- **Instructions for the task**: In the listing below, find the line containing "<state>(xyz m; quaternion". Write out that line and every line after it to the end, exactly and only those.

- **Dataset content**:
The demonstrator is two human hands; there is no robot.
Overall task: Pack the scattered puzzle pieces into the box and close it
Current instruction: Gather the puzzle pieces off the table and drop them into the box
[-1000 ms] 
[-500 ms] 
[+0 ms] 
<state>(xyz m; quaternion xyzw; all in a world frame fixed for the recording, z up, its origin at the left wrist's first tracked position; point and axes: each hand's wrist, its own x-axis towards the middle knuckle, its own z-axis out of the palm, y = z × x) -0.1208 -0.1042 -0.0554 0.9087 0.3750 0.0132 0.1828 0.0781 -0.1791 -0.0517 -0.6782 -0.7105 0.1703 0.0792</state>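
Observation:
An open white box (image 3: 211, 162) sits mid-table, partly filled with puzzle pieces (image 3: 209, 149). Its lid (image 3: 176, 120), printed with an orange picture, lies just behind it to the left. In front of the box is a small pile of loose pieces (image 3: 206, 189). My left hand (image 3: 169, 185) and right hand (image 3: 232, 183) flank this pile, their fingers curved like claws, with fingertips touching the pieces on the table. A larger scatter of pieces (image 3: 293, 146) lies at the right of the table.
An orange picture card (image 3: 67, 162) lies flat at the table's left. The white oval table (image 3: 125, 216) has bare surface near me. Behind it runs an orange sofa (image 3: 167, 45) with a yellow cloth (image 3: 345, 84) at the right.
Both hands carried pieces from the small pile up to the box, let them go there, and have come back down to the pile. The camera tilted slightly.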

- **Response to this exercise**:
<state>(xyz m; quaternion xyzw; all in a world frame fixed for the recording, z up, its origin at the left wrist's first tracked position; point and axes: each hand's wrist, its own x-axis towards the middle knuckle, its own z-axis out of the palm, y = z × x) -0.1208 -0.1042 -0.0554 0.9087 0.3750 0.0132 0.1828 0.0781 -0.1791 -0.0517 -0.6782 -0.7105 0.1703 0.0792</state>
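Observation:
An open white box (image 3: 211, 162) sits mid-table, partly filled with puzzle pieces (image 3: 209, 149). Its lid (image 3: 176, 120), printed with an orange picture, lies just behind it to the left. In front of the box is a small pile of loose pieces (image 3: 206, 189). My left hand (image 3: 169, 185) and right hand (image 3: 232, 183) flank this pile, their fingers curved like claws, with fingertips touching the pieces on the table. A larger scatter of pieces (image 3: 293, 146) lies at the right of the table.
An orange picture card (image 3: 67, 162) lies flat at the table's left. The white oval table (image 3: 125, 216) has bare surface near me. Behind it runs an orange sofa (image 3: 167, 45) with a yellow cloth (image 3: 345, 84) at the right.
Both hands carried pieces from the small pile up to the box, let them go there, and have come back down to the pile. The camera tilted slightly.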

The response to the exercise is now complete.